1

I have a PySpark data pipeline that I want to parameterize in Foundry. How can I get Foundry to read a “configuration file” when running the pipeline?

I want the pipeline to be flexible and parameterizable, but if I define the parameters in the code, I will need to commit every change to those parameters into the repository.

1 Answers1

2

To add parameters to a data pipeline, start by defining your parameters in a dataset. You can use Fusion for this. A straightforward schema involves creating one column per parameter, and giving your table a single row. You can learn about how to create Tables in Fusion spreadsheets here (public documentation), and how to synchronize those to a dataset here (public documentation). Once you have your dataset, create config.py in your code repository like so:

from typing import Any as _Any
from pyspark.sql import DataFrame as _df


class Config(object):
    def __init__(
        self,
        string_param: str,
        string_param_with_default: str,
        list_param: list(),
        int_param: int,
        **kwargs: _Any,
    ) -> None:
        self.string_param= string_param
        self.string_param_with_default= string_param_with_default or "foo"
        self.list_param = list_param or []
        self.int_param = int_param or 1


def config_from_dataset(config_df: _df) -> Config:
    return Config(**config_df.collect()[0].asDict())
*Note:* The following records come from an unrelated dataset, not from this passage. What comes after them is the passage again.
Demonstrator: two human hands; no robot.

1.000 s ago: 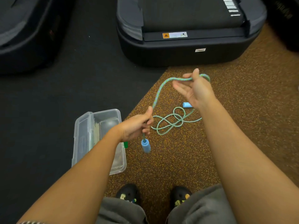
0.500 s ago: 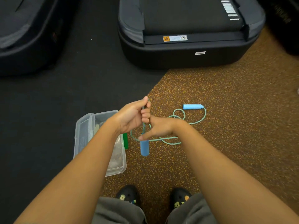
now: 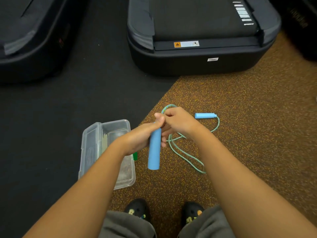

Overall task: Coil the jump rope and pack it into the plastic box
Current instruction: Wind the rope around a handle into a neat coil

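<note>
While my left hand (image 3: pixel 142 138) gripped one blue handle (image 3: pixel 154 150), my right hand (image 3: pixel 178 122) pinched the rope (image 3: pixel 185 153) above it.

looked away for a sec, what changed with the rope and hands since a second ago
The right hand, which had held a loop of the green braided rope stretched high, came back to meet the left hand. The held light blue cylindrical handle now hangs nearer the camera, with a small loop above the hands. The other blue handle lies further right. The clear plastic box stayed open in place.
</note>
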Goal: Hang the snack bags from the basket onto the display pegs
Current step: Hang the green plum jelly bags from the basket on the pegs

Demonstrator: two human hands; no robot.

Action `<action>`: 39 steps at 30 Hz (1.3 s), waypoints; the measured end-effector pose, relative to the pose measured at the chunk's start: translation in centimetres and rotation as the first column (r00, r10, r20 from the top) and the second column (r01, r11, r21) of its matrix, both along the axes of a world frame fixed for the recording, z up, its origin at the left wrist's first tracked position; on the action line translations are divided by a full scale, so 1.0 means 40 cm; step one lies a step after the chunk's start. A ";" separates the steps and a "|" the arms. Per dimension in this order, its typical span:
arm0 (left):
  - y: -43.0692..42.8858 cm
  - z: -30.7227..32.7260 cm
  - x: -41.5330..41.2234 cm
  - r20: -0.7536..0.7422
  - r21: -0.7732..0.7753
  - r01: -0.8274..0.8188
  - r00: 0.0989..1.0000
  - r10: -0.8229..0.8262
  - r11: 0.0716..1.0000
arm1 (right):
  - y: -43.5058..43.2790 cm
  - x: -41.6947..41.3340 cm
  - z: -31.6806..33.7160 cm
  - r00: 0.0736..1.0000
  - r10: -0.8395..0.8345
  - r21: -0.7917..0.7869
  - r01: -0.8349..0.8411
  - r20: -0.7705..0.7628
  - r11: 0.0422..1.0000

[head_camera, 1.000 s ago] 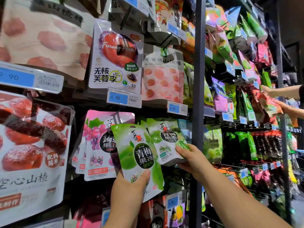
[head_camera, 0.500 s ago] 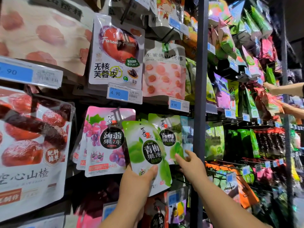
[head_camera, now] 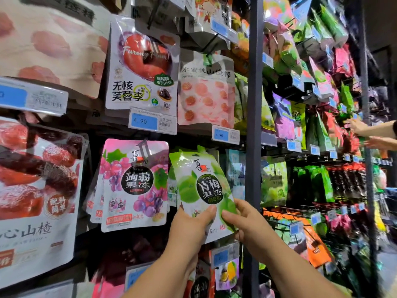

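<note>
At centre frame: glossy green plastic snack pouch (head_camera: 204, 186) raised to the peg row, held by both hands.

Compared with one second ago, the right hand (head_camera: 247, 224) has left the hanging green pouches (head_camera: 172, 190) and now pinches the lower right edge of the held pouch. The left hand (head_camera: 191, 229) grips the lower left corner, thumb on the front face. The pouch has moved up and to the right. It sits tilted, top leaning left, just right of the pink grape-print pouch (head_camera: 135, 183) and below the blue price label (head_camera: 225, 135). The display peg is hidden behind the pouch, so engagement of the hang hole cannot be confirmed. Judgement: aligned for hanging, not yet hung. The basket is out of view.
</note>
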State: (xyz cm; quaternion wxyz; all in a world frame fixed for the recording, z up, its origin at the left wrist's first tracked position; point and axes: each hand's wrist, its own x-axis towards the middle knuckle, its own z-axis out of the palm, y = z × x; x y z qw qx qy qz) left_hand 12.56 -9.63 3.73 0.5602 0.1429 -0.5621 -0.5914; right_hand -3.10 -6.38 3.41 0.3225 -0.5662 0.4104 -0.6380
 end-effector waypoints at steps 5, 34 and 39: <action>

After that you can call your configuration like so:

from pyspark.sql import functions as F, types as T
from transforms.api import transform_df, Input, Output, Check
from transforms import expectations as E
from myproject.config import config_from_dataset



@transform_df(
    Output("path/to/output"),
    source_df=Input("path/to/input"),
    config=Input(
        "path/to/config",
        checks=[
            Check(E.count().equals(1), "Config should have exactly 1 row"),
            Check(
                E.schema().equals({
                    'string_param': T.StringType(),
                    'string_param_with_default': T.StringType(),
                    'list_param': T.ArrayType(T.StringType()),
                    'int_param': T.IntegerType(),
                }),
                "Config should have fixed schema"
            )
        ]
    )
)
def compute(source_df, config):
    config = config_from_dataset(config)
    # grab a parameter
    string_param = config.string_param 
    # use the param
    return source_df.filter(F.col("name").eqNullSafe(string_param))

In the code snippet above I’ve included a Check on the input that validates the configuration table.